Assolto dal Gup con formula piena l’imprenditore Pietro Zola: si chiude un calvario giudiziario

Cassino - In qualità di ex presidente del Cosilam era accusato di 'falso ideologico'. Accolta la tesi difensiva dell'avvocato Sandro Salera

Si chiude con tre assoluzioni l’esperienza di Pietro Zola come Presidente del Cosilam. Si era reso disponibile alle richieste di Confindustria che, sotto la Presidenza di Davide Papa, aveva voluto un Presidente del Consorzio Industriale slegato dai partiti. Non solo. Zola aveva accettato l’incarico rinunciando allo stipendio di Presidente. Aveva aderito con l’entusiasmo dando prevalenza al suo impegno pubblico, rispetto alla gestione della sua azienda.

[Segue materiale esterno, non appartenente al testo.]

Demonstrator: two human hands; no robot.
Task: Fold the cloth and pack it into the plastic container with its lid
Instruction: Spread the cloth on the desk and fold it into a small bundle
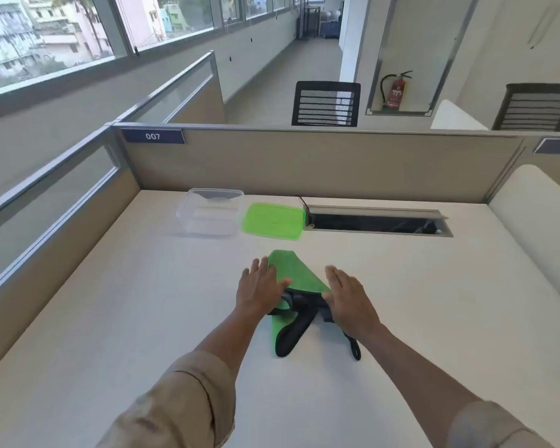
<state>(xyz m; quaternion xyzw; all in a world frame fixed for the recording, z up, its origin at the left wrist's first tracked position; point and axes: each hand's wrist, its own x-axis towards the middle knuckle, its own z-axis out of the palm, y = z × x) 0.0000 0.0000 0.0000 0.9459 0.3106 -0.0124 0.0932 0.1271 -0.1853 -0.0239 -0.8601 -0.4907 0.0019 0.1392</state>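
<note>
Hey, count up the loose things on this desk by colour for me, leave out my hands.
Green: 2, the cloth with its dark trim, and the lid
Clear: 1, the plastic container, open and empty
Total: 3

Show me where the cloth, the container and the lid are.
cloth [299,275], head view, on its flat green upper part between the hands
container [209,212], head view, on its clear inside floor
lid [274,221], head view, on its green top centre
</note>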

Il risultato? Un calvario giudiziario che si è concluso ieri con la terza assoluzione. Difeso dall’avvocato Sandro Salera era stato assolto prima dal tribunale di Cassino, poi dalla Corte d’appello di Roma. Era stato accusato di aver assunto il nuovo direttore generale senza il rispetto delle procedure previste dalla legge. Era stato assolto in primo e secondo grado con formula piena e con sentenza definitiva. Ma nel corso del primo processo, in una delle numerose udienze che si erano susseguite, si era assentato presentando un certificato medico attestante la sua indisponibilità.

L’avvocato Sandro Salera

A seguito delle indagini della Procura sulla attendibilità del certificato, si era rilevato che nei giorni successivi all’udienza Pietro Zola si era recato, pur ancora indisposto, presso la sua azienda. Difeso dall’avvocato Sandro Salera ha dimostrato l’assoluta attendibilità del certificato e la conferma della diagnosi da parte del medico fiscale. La diversa prognosi, ed i suoi presunti spostamenti, secondo il suo difensore non avrebbero integrato il reato di falso ideologico, dal momento che la prognosi (5 o 8 giorni) è una proiezione soggettiva che varia da paziente a paziente in funzione delle condizioni generali e delle capacità di recupero di ognuno. Era stata tratta a giudizio anche la dottoressa che avevo redatto il certificato, difesa dall’avv Maria Palma. Il Giudice dell’udienza preliminare, accogliendo le tesi difensive degli avvocati Sandro Salera e Maria Palma, ha prosciolto i due imputati con formula piena.